Diejenigen, die für die Erhöhung des Renteneinstiegsalters auf 67 Jahre und für Rentenkürzungen verantwrtlich sind – die Bundestagsabgeordneten der etablierten prokapitalistischen Parteien – können ohne Abzüge schon mit 56 Jahren in Rente gehen, wobei andere Einkünfte nicht auf die Pension angerechnet werden. Das schaffen sonst nur einige besondere Berufsgruppen oder eben Reiche.
Geld ist genug da, nur in den falschen Händen
Das Rentenniveau sank bereits in den letzten zwanzig Jahren von siebzig auf 48 Prozent. Der Druck ist groß, sich zusätzlich privat abzusichern. Kein Wunder, dass die Allianz einen Gewinn von 13 Milliarden Euro erwartet – trotz Unwetterschäden, Verlusten in Hedgefonds und Investorenklage! Bereits jetzt müssen 1,3 Millionen Renter*innen arbeiten, um zu überleben. Nach den Einschnitten bei der Rente, im Gesundheitswesen, Absenkungen der Reallöhne, die Aushöhlung von Tarifverträgen und Angriffen auf Arbeitslose wäre ein späterer Renteneintritt erneut ein Angriff auf die sozialen Errungenschaften , die in der Nachkriegszeit in der BRD mit Streiks und Massenprotesten erkämpft wurden.
Widerstand
Vor den Wahlen behaupten alle Parteien, sie wollen bei der Rente nichts ändern. Das kennen wir und dürfen nicht darauf reinfallen. Es wird zu Angriffen auf die Rente kommen. Um diese abzuwehren brauchen wir eine kämpferische Kampagne und branchenübergreifende Aktionen und Streiks organisiert durch die Gewerkschaften.

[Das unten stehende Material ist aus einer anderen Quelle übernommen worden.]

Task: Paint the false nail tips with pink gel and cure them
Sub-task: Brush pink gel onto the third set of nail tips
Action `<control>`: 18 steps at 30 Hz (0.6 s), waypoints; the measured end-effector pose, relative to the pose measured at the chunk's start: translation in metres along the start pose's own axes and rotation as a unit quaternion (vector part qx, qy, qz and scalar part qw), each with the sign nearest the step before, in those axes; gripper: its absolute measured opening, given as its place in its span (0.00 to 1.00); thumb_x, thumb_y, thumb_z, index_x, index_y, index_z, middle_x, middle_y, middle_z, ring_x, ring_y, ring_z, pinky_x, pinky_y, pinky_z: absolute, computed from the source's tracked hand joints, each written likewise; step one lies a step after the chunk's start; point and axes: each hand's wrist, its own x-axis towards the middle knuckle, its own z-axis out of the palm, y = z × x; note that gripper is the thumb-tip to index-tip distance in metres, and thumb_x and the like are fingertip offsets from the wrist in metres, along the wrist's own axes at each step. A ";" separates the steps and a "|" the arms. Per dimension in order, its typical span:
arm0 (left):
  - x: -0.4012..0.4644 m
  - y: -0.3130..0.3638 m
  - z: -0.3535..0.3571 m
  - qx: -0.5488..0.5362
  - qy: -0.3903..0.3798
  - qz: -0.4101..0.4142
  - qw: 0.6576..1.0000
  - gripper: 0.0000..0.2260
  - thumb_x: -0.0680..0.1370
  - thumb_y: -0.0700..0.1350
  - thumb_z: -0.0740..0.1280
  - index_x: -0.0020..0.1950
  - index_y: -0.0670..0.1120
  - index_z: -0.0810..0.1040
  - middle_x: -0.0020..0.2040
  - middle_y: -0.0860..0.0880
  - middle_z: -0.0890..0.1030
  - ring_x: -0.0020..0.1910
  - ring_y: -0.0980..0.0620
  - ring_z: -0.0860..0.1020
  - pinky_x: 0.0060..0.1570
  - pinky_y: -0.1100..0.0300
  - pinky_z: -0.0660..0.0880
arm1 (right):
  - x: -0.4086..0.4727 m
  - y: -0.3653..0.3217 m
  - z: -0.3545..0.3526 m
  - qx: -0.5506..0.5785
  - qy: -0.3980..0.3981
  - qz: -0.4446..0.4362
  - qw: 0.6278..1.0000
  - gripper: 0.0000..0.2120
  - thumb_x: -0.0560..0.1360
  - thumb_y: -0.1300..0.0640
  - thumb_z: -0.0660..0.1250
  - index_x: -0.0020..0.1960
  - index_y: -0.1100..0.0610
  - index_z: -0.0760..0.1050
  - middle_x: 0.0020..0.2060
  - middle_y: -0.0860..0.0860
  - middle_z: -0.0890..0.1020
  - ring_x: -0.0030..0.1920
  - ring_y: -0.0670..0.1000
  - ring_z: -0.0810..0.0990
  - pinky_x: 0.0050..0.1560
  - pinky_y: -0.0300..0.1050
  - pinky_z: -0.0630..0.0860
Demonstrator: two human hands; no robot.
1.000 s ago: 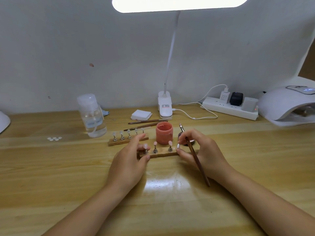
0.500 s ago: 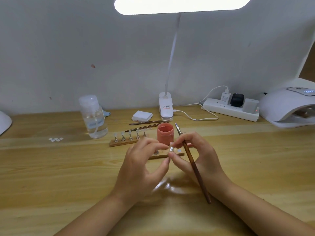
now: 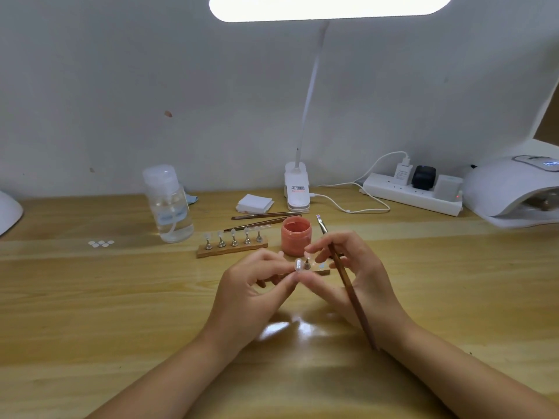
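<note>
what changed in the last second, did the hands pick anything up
Yes. The left hand left the near wooden strip and rose; its fingertips now pinch a small clear nail tip, which was not lifted before. The right hand rose to meet it, its fingers by a metal stand, still holding the brush. The pink gel jar and far strip stayed put.

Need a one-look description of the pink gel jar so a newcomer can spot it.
Start at the white clip lamp base at the back of the wooden desk and come toward the hands. The pink gel jar stands just beyond the fingertips, right of the far nail stand. It is the only pink, lidless, squat pot there.
</note>
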 end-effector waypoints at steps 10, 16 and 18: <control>0.001 -0.001 -0.001 -0.025 0.011 -0.044 0.999 0.05 0.69 0.44 0.69 0.43 0.49 0.83 0.34 0.50 0.77 0.31 0.55 0.72 0.32 0.67 0.69 | 0.051 -0.007 -0.021 0.034 0.035 0.174 0.983 0.27 0.76 0.38 0.47 0.46 0.49 0.82 0.22 0.46 0.69 0.25 0.39 0.68 0.29 0.28 0.64; 0.000 -0.001 -0.001 -0.020 0.005 -0.044 0.999 0.05 0.71 0.38 0.71 0.43 0.47 0.84 0.35 0.47 0.79 0.33 0.51 0.74 0.35 0.60 0.73 | 0.091 0.002 -0.016 -0.017 0.019 0.189 0.982 0.16 0.79 0.49 0.59 0.38 0.56 0.74 0.22 0.50 0.74 0.19 0.40 0.68 0.22 0.31 0.65; 0.000 -0.002 -0.002 -0.015 0.005 -0.041 0.999 0.06 0.71 0.38 0.71 0.43 0.48 0.83 0.34 0.48 0.79 0.32 0.52 0.74 0.34 0.62 0.72 | 0.099 0.007 -0.011 -0.044 0.022 0.182 0.982 0.19 0.78 0.47 0.61 0.32 0.57 0.70 0.18 0.49 0.73 0.17 0.40 0.67 0.22 0.32 0.65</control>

Doch es sollte nicht nur um die Abwehr zu erwartender Angriffe, sondern um eine grundlegende Rentenreform im Interesse der Beschäftigten gehen. Gewerkschaften und DIE LINKE sollten offensive Forderungen aufstellen. Dazu sollten zählen:
Als erster Schritt zu einer steuerfinanzierten staatlichen Rente: Ausweitung der gesetzlichen Rentenversicherung auf alle Erwerbstätigen bei Abschaffung der Beitragsbemessungsgrenze
Senkung des Renteneinstiegsalters auf 60 Jahre ohne Abschläge
Monatliche Mindestrente von 750 Euro plus Warmmiete
Für eine steuer- und abgabenfreie gesetzliche Rente von 70 Prozent des Nettolohns
Der Klassenkampf von oben wird nach den Bundestagswahlen zunehmen. Gemeinsam mit den Gewerkschaften könnte DIE LINKE erreichen, dass ein Angriff auf die Rente mit massiven Protesten beantwortet wird und die Frage des politischen Streiks auf die Agenda kommt. Darauf muss sich vorbereitet werden. Jetzt.